*** Block opens ***
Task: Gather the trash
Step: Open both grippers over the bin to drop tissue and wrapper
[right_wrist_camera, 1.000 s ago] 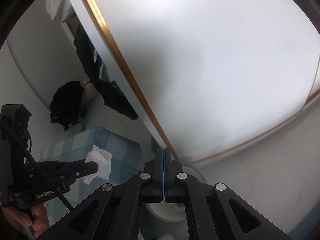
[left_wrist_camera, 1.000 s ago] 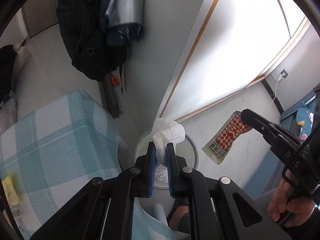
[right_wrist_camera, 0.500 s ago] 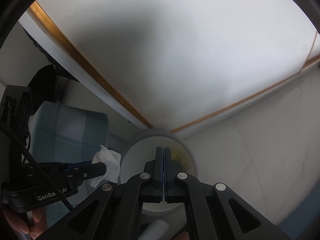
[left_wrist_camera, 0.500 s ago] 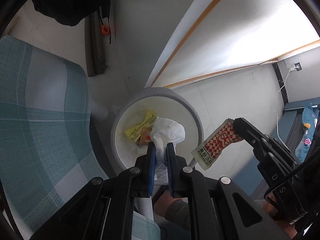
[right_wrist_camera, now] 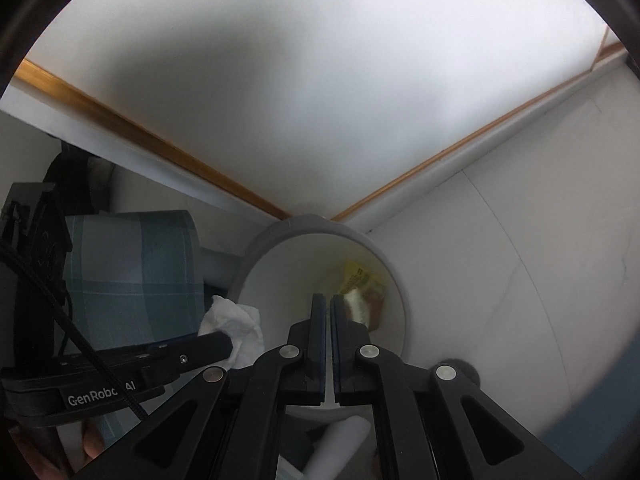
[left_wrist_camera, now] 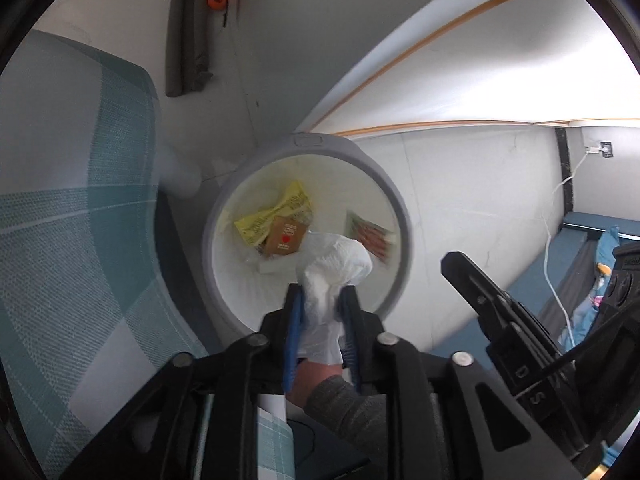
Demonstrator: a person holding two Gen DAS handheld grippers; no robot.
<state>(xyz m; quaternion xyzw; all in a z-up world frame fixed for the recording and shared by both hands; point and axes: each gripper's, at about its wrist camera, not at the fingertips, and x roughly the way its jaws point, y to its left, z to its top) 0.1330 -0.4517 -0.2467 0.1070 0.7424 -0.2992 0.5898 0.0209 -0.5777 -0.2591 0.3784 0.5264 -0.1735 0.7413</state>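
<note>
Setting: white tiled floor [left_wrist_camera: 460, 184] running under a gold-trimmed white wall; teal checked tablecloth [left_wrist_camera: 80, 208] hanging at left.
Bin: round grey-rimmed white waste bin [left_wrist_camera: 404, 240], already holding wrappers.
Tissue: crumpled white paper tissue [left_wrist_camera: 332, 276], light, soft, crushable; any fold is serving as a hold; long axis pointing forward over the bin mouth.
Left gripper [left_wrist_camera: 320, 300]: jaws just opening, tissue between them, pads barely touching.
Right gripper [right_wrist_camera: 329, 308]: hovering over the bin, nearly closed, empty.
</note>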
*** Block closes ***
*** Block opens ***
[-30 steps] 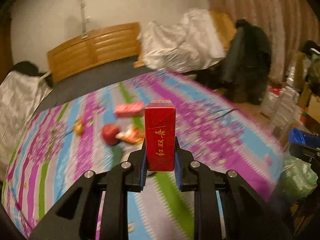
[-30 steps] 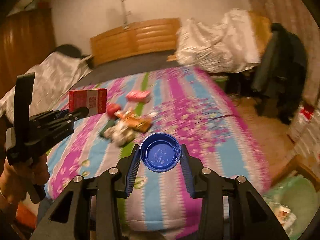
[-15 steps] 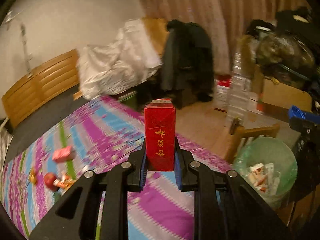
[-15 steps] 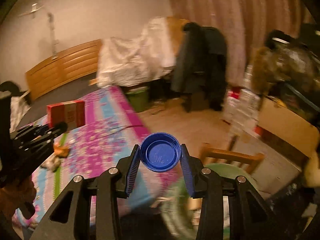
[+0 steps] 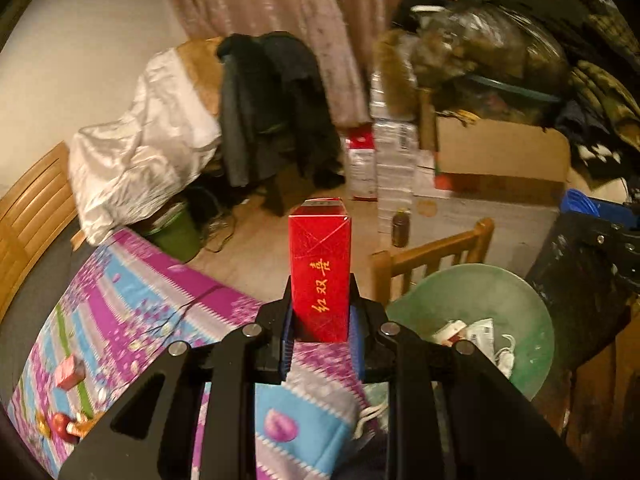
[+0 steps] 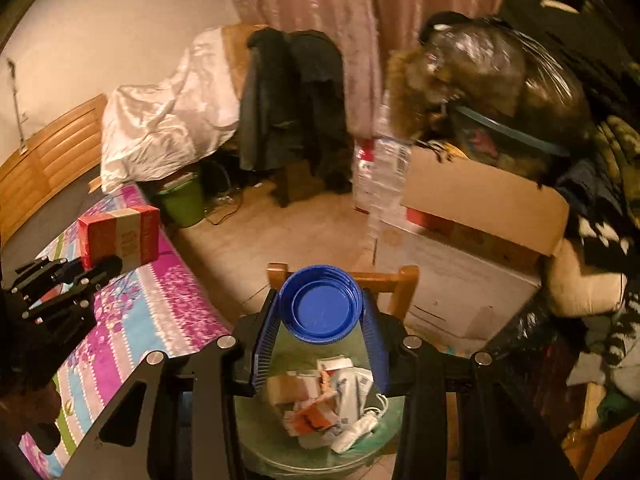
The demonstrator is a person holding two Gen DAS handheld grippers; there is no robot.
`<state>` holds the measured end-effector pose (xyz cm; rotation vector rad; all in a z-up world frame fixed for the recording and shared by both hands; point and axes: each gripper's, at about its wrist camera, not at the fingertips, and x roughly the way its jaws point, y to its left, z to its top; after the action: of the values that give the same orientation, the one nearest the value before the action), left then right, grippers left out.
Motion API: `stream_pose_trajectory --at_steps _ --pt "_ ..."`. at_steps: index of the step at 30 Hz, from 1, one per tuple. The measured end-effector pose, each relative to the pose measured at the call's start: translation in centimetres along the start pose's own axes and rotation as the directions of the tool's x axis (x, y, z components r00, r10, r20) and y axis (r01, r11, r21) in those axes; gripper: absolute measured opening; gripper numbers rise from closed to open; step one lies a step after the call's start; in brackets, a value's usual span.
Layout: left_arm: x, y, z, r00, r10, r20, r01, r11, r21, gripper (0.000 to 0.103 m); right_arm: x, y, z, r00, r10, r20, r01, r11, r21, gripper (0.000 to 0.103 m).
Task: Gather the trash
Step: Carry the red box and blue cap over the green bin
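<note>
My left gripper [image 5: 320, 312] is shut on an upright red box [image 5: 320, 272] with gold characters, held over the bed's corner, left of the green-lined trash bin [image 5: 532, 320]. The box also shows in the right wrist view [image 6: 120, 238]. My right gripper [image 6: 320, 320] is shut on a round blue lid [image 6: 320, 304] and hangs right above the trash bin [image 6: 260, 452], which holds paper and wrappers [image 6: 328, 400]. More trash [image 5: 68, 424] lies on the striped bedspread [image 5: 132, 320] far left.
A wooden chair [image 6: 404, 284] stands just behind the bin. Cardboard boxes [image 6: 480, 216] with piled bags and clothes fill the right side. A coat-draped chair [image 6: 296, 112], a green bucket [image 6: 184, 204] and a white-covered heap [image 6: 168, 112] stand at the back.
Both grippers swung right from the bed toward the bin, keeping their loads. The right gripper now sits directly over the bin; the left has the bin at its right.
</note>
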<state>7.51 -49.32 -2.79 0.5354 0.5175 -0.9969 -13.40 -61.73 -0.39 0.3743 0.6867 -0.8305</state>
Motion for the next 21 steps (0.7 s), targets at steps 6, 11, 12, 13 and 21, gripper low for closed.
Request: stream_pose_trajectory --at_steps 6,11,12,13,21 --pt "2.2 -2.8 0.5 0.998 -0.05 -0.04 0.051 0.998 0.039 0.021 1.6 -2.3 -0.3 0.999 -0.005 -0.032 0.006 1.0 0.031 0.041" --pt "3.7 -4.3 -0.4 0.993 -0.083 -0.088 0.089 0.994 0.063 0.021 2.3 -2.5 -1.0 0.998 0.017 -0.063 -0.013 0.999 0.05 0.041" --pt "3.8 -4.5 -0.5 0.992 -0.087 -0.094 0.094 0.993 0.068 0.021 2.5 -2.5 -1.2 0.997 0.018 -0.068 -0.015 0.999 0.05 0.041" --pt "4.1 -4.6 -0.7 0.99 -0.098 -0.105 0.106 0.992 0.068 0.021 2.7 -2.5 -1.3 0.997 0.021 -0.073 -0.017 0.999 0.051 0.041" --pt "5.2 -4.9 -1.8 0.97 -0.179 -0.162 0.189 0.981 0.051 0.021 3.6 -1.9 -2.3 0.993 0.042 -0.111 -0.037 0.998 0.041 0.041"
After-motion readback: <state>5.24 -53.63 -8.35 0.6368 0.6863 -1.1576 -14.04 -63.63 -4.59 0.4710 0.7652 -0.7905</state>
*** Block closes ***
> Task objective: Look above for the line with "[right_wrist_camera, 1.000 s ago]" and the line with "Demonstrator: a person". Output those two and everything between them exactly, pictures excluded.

> Exercise result:
[right_wrist_camera, 1.000 s ago] 
[left_wrist_camera, 1.000 s ago] 
[right_wrist_camera, 0.500 s ago] 
[left_wrist_camera, 0.500 s ago] 
[right_wrist_camera, now] 
[left_wrist_camera, now] 
Demonstrator: a person holding two Gen DAS handheld grippers; no robot.

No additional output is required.